Called NeuroPace, the medical device helped one patient overcome her epileptic seizures.
For Sarah Mellendorf, her life-altering medical journey began innocently enough.
“I started to get some weird feelings, almost as though I was having déjà vu,” says Sarah, who was 16 years old at the time.
But those feelings became more frequent and more severe, and Sarah began to think she may be having epileptic seizures. So she and her mom, a Michigan Medicine care management nurse named Shanda Willis, went to the nearest hospital to get tested.
Sarah underwent a brief brain scan, and based off the test results and her symptoms, she was placed on medication.
When those didn’t stop the seizures from taking place, Shanda decided it was time for Sarah to go to Michigan Medicine for a second opinion.
“Working there, I knew the capabilities they had both technologically and in terms of our experts,” Shanda says. “I knew that the pediatric neurology program was where Sarah needed to be.”
Sarah underwent several tests that required inpatient stays at C.S. Mott Children’s Hospital. Eventually, she was diagnosed with intractable epilepsy, a disorder that causes electrical malfunctions – or seizures – in the brain’s temporal lobe and can’t be treated by medication.
For Sarah, the seizures would always occur in the morning, and then four to seven more times throughout the day.
“While I would never black out, I would become consciously unaware of what was going on,” Sarah says. “I could be having a conversation and then two minutes later I’d have to ask what we were talking about.”
That made typical life functions difficult.
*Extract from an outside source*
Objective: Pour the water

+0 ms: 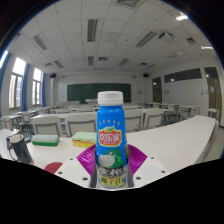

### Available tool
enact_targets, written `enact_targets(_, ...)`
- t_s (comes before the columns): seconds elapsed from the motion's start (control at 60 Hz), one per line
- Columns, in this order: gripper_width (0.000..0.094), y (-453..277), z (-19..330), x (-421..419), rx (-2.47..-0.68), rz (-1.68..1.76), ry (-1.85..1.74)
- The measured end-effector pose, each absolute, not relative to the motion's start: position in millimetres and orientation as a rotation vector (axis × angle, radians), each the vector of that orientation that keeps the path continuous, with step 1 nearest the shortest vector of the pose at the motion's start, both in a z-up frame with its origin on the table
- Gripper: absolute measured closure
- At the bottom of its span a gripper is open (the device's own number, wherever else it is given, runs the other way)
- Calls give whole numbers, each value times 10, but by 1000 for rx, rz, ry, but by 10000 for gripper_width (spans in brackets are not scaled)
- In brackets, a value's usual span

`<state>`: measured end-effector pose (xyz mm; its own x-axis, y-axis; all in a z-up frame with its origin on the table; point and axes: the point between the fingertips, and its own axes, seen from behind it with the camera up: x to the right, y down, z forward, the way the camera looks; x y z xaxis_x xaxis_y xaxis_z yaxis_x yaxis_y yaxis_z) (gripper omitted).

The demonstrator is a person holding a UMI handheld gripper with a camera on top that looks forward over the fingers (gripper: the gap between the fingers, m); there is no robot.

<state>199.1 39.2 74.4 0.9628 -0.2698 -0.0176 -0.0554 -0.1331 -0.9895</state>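
Observation:
A bottle [111,135] with a white cap and a blue and green label stands upright between my fingers, held above the white table [175,140]. My gripper [111,168] is shut on the bottle's lower part, with the purple pads [88,157] pressed against both its sides. The bottle's base is hidden below the fingers. No cup or other vessel shows.
A green box [44,141] and a yellow sponge-like block [83,140] lie on the table to the left. A dark object [16,148] stands at the far left. Rows of desks [60,122] and a blackboard [95,92] fill the classroom beyond.

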Motion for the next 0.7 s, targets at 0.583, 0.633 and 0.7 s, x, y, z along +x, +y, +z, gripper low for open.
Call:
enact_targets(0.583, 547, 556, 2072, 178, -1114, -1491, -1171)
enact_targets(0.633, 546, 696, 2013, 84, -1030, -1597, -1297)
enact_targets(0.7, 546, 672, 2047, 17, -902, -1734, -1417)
For a teenager, that meant she could not drive and, eventually, even schoolwork became nearly impossible.
What Sarah needed was a solution – and new technology provided exactly that.
Placing a pace
Hugh Garton, M.D., M.H.Sc., was Sarah’s neurosurgeon at Mott. He and two pediatric neurologists – Sucheta Madhav Joshi, MBBS, and Erin Marie Fedak Romanowski, D.O. – came up with a plan that they thought could help Sarah lead a relatively normal life.
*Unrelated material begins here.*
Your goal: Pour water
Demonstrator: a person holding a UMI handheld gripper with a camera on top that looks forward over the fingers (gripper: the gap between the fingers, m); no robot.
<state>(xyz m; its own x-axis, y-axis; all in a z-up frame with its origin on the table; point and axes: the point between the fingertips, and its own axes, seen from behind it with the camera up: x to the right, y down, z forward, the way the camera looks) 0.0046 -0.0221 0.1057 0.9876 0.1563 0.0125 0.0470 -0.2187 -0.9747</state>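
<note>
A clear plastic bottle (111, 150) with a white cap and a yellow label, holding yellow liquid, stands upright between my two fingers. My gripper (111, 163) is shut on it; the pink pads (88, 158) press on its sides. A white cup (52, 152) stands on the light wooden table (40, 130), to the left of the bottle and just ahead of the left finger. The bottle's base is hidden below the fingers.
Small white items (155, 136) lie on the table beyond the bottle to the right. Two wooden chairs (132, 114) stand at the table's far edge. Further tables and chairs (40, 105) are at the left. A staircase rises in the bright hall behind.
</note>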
“The team recommended that we implant a NeuroPace directly into Sarah’s brain,” Shanda says. “Basically, they would place a neurostimulator that could feed the brain electric shocks if a seizure was about to occur.”
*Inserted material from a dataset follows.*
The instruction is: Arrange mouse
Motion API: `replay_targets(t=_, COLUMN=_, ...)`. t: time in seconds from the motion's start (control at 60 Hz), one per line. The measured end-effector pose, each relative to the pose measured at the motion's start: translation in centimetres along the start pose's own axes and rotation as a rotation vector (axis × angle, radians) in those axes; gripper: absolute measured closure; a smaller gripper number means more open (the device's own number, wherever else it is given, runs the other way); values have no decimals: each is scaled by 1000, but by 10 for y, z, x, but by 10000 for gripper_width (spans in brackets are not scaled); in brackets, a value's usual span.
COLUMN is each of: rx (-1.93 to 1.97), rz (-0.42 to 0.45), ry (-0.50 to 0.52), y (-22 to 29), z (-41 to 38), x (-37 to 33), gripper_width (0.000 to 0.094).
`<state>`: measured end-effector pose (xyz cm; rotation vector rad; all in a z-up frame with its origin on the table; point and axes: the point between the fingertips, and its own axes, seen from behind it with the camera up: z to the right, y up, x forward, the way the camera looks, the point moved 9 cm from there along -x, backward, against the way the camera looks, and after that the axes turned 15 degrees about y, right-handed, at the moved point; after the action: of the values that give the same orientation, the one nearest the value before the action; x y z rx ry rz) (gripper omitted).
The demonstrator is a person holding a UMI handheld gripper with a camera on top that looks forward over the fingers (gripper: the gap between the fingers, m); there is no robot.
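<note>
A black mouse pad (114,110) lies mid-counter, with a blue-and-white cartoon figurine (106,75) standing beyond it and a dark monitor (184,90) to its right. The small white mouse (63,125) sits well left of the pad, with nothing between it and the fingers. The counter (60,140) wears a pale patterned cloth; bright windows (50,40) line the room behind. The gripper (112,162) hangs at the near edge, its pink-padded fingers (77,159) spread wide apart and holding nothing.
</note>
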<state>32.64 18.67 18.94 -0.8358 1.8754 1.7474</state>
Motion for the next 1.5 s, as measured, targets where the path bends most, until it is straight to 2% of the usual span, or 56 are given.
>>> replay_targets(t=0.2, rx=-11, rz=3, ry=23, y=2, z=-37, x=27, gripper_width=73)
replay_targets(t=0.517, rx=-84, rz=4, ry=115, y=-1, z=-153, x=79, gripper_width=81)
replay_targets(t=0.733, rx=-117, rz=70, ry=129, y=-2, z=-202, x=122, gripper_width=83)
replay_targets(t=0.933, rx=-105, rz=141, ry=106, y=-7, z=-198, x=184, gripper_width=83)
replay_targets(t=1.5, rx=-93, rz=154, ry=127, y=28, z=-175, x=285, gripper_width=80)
The surgery had only been done a handful of times before at Mott.
“That made it a little scary to have the surgery,” Sarah says. “But at the same time, the reassurances of the doctors and everyone else helped so much. In the end, it was clear that I needed to take the leap and get the pace put in.”
The surgery was a success, and the results have been eye-opening. Sarah has had only one minor seizure in the 18 months since the surgery.
‘I’m really lucky to be where I am today’
Sarah, now 22, is nearly finished with her bachelor’s degree in social work. Then she plans to pursue a Master’s in the field.
And helping her get through school? A job delivering pizzas.
“I have a job that involves driving – can you believe that?” Sarah says with a smile. “I went years without ever driving, and now it’s helping put me through school.”
Looking ahead, Sarah said the NeuroPace will be a part of her life forever. But technology makes it easy to use – she can even download information from the device and send it to her doctors who can adjust any necessary settings. And every eight years, she will come in for a simple procedure to get the batteries changed.
All in all, she and her mother can’t say enough about their experience at Michigan Medicine.
“The doctors have been just incredible,” Sarah says. “But that’s not all. The nurses and techs have been so friendly and comforting and Denver the hospital dog would come and visit – they were all just what I needed when times got tough.”
To this day, Shanda said her colleagues on the pediatric neurology floor ask about Sarah frequently: “They’ll come up and say ‘How’s our girl?’ It just [feels like] one big family here – it’s a pretty special place.”
And it’s a place that has proven to be a perfect fit for Sarah and Shanda.
“I feel like this is a second chance,” Sarah says. “I’m really lucky to be where I am today.”